WHAT THIS TASK INVOLVES:
Take the lines below between the one holding "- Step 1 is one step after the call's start" and the one holding "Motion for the", inclusive, and copy them exactly. Add nothing.

DATASET EXTRACT:
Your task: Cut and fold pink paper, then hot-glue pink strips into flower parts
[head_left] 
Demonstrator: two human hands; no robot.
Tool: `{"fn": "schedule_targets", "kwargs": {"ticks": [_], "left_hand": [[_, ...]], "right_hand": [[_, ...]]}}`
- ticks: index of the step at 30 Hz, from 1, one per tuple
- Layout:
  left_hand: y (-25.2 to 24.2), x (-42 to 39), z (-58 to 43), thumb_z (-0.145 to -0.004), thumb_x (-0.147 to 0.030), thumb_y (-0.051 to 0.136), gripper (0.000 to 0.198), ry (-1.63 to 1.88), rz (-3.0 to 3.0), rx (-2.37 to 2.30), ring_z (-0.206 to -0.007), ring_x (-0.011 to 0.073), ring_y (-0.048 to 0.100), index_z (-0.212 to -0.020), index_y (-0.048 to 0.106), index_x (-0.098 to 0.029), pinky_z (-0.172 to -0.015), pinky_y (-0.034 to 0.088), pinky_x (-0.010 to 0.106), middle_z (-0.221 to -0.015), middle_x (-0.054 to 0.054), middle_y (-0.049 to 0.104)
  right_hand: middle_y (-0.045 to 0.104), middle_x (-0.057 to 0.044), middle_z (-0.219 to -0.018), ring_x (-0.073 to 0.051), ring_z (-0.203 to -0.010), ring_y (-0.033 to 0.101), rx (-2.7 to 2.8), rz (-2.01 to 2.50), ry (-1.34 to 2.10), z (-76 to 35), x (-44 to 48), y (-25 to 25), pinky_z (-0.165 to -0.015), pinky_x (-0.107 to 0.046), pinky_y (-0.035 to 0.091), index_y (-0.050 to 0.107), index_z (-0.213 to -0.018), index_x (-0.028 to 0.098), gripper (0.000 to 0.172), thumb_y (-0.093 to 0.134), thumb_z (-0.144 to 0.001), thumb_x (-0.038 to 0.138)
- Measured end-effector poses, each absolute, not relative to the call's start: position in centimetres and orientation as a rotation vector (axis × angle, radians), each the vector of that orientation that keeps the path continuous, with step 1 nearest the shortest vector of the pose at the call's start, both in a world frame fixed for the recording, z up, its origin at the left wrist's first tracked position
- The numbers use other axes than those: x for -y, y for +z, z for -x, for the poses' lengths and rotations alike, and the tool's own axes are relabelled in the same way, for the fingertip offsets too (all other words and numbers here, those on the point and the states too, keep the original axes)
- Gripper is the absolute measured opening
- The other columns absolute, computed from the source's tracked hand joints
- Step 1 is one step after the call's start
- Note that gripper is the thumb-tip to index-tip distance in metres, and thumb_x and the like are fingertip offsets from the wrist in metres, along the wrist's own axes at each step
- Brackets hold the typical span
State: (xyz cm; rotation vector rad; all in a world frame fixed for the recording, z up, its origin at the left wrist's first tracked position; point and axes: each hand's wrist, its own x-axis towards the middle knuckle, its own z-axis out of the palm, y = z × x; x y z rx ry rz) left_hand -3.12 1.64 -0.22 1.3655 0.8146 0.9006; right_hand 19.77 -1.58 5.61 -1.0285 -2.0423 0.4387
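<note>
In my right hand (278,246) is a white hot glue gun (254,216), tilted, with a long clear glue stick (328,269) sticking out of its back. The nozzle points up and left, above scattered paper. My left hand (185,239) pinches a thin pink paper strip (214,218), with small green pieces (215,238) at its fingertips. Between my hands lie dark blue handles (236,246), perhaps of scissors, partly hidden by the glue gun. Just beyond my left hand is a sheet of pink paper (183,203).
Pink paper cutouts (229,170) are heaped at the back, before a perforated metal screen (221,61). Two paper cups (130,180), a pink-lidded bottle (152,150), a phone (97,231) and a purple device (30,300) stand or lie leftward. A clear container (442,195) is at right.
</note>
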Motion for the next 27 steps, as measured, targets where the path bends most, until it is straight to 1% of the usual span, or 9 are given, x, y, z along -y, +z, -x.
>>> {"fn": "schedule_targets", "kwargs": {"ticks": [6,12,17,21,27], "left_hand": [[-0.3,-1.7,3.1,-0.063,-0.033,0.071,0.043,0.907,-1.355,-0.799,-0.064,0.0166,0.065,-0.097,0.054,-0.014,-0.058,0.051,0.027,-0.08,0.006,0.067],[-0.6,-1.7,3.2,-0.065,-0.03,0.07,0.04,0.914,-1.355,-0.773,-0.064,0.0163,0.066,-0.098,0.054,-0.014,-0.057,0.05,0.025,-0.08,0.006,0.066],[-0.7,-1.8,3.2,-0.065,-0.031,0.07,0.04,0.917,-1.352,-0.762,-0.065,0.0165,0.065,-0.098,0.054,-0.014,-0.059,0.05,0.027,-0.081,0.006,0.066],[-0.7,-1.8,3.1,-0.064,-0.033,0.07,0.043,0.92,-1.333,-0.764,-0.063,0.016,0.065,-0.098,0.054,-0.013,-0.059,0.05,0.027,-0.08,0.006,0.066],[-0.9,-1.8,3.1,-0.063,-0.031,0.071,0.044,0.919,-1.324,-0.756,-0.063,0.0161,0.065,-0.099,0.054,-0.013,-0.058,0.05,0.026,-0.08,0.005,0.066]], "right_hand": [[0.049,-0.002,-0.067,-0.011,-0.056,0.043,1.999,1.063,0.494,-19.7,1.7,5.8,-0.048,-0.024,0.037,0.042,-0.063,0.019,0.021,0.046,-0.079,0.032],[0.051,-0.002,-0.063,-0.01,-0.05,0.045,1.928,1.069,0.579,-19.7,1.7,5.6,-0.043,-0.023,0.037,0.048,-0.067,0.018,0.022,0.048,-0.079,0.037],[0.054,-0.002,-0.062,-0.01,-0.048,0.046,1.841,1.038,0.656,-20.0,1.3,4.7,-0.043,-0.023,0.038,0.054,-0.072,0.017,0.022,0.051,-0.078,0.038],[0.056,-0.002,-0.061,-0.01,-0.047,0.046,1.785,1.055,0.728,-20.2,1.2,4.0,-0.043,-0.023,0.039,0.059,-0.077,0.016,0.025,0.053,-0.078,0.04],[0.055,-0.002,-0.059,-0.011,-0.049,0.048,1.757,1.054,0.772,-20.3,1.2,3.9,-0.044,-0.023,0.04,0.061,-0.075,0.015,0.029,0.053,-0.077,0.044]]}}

SOLUTION FOR THIS TASK:
- Step 1 is one step after the call's start
- Note that gripper is the thumb-tip to index-tip distance in metres, and thumb_x and the like are fingertip offsets from the wrist in metres, along the wrist's own axes at each step
- Brackets hold the typical span
State: (xyz cm; rotation vector rad; all in a world frame fixed for the recording, z up, its origin at the left wrist's first tracked position; point and axes: each hand's wrist, its own x-axis towards the middle knuckle, its own z-axis out of the palm, y = z × x; x y z rx ry rz) left_hand -3.12 1.64 -0.22 1.3655 0.8146 0.9006; right_hand 19.77 -1.58 5.61 -1.0285 -2.0423 0.4387
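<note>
In my right hand (278,246) is a white hot glue gun (254,216), tilted, with a long clear glue stick (328,269) sticking out of its back. The nozzle points up and left, above scattered paper. My left hand (185,239) pinches a thin pink paper strip (214,218), with small green pieces (215,238) at its fingertips. Between my hands lie dark blue handles (236,246), perhaps of scissors, partly hidden by the glue gun. Just beyond my left hand is a sheet of pink paper (183,203).
Pink paper cutouts (229,170) are heaped at the back, before a perforated metal screen (221,61). Two paper cups (130,180), a pink-lidded bottle (152,150), a phone (97,231) and a purple device (30,300) stand or lie leftward. A clear container (442,195) is at right.
</note>
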Motion for the next 27 steps, as measured, targets where the path bends most, until it is straight to 1% of the usual span, or 9 are given, x, y, z along -y, +z, -x.

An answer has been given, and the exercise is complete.